Concernant le budget proposé par le Sénat, on est sur un plan bien plus pérenne que de moyen terme : il vise un financement sur deux ans, avec une hausse sur la période de 180 milliards du budget de la défense et de 130 milliards pour les budgets domestiques, avec en prime une grosse enveloppe pour le traitement des catastrophes naturelles.
Le Sénat par ce projet bipartisan (les républicains ont leur hausse du budget militaire, les démocrates ont leur hausse des budgets domestiques) a pris de court la Chambre qui préférait de loin un nouveau financement temporaire. Au Sénat, MacConnell et Schumer ont réaffirmé leur accord de mettre en débat la question du DACA après le vote de ce budget (et je reste persuadé qu'il ne devrait pas être trop difficile de trouver 60 votes pour la naturalisation des dreamers avec quelques concessions sur la réforme du droit d'asile).
A la Chambre par contre ça coince. D'une les faucons budgétaires républicains ne sont pas prêts à brader la doxa républicaine aussi facilement (la dette pour offrir des baisses d'impôts oui, pour de la dépense non). De deux les démocrates de la Chambre (surtout l'ailé libérale du parti) n'ont pas les mêmes assurances de la part de Ryan sur le DACA : ils restent persuadés que le Speaker ne prendra pas le risque de perdre son poste en énervant son caucus par un débat sur l'immigration.
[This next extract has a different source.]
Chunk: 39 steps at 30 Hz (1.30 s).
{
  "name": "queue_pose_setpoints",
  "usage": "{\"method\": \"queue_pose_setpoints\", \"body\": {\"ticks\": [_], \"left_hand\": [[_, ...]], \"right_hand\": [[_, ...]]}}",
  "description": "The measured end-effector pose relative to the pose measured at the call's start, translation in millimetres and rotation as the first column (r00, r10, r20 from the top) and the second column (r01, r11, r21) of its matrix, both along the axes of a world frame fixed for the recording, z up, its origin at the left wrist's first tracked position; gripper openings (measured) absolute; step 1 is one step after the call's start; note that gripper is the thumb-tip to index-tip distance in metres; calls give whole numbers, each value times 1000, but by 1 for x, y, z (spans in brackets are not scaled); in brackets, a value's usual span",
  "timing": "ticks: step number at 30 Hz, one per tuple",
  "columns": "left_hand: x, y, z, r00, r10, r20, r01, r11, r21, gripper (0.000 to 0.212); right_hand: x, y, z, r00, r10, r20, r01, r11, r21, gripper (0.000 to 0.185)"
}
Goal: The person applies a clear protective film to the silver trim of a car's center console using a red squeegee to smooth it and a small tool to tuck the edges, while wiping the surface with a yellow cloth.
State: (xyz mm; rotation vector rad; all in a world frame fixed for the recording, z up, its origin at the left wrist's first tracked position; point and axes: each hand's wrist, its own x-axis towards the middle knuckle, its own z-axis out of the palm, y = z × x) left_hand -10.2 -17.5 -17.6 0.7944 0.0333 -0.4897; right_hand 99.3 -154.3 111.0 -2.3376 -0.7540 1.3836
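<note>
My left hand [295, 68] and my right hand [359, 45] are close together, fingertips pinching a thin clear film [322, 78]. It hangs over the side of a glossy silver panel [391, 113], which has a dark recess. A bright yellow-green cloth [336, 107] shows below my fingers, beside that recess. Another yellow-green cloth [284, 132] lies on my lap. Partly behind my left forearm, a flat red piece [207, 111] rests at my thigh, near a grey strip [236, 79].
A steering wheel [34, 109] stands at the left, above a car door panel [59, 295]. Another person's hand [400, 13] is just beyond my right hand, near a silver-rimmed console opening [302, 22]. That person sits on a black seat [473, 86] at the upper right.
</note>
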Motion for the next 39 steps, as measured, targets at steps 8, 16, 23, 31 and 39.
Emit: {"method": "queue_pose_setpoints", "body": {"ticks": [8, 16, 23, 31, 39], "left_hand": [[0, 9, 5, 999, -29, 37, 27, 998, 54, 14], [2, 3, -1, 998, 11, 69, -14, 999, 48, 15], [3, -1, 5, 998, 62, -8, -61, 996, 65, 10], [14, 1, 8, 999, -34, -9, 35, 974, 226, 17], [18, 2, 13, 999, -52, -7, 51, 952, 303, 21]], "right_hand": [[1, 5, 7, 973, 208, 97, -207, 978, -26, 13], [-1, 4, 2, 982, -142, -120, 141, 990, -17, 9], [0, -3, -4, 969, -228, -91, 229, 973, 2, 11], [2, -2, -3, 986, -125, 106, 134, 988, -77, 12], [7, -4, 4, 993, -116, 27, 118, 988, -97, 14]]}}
D'autant qu'à la Chambre, il est très difficile de savoir ce que donnerait un vote sur la naturalisation des dreamers et une réforme de l'immigration.
Pour l'heure, Paul du Kentucky semble faire trainer les choses au Sénat pour retarder le vote (en tant que libertarien il goûte fort peu ce genre de projet budgetivore), et du côté de la Chambre c'est silence radio.
https://www.cnn.com/2018/02/08/politics ... index.html
Quant à la Maison Blanche, elle s'est débattue toute la journée en essayant de gérer les retombées d'une nouvelle démission (Rob Porter, le chargé du traitement de l'information auprès du président, a démissionné après qu'ait été rendue publique une enquête le visant suite à des plaintes de violences physiques et sexuelles de la part de ses deux ex-femmes) et en évitant de parler des soucis boursiers des derniers jours.
https://www.cnn.com/2018/02/08/politics ... index.html
Et, pendant ce temps là, le GOP de l'Illinois fait face à une situation plus que gênante : dans une primaire non disputée pour la candidature républicaine au siège du 3e district de l'état (un siège considéré comme trop sur pour les démocrates, le GOP n'avait même pas présenté de candidat en 2016), c'est un candidat néo-nazi qui s'est imposé, faute de combattants.
https://www.nytimes.com/2018/02/07/us/n ... inois.html
Ce qui est désarmant c'est que le GOP local a laissé passer les délais légaux pour contester l'investiture. Du coup les démocrates de l'état (qui visent de faire tomber le gouverneur républicain sortant en novembre) font leurs choux gras de tout ça en dénonçant le racisme ambiant du GOP (après les propos de Trump sur Charlottesville et le shitholegate).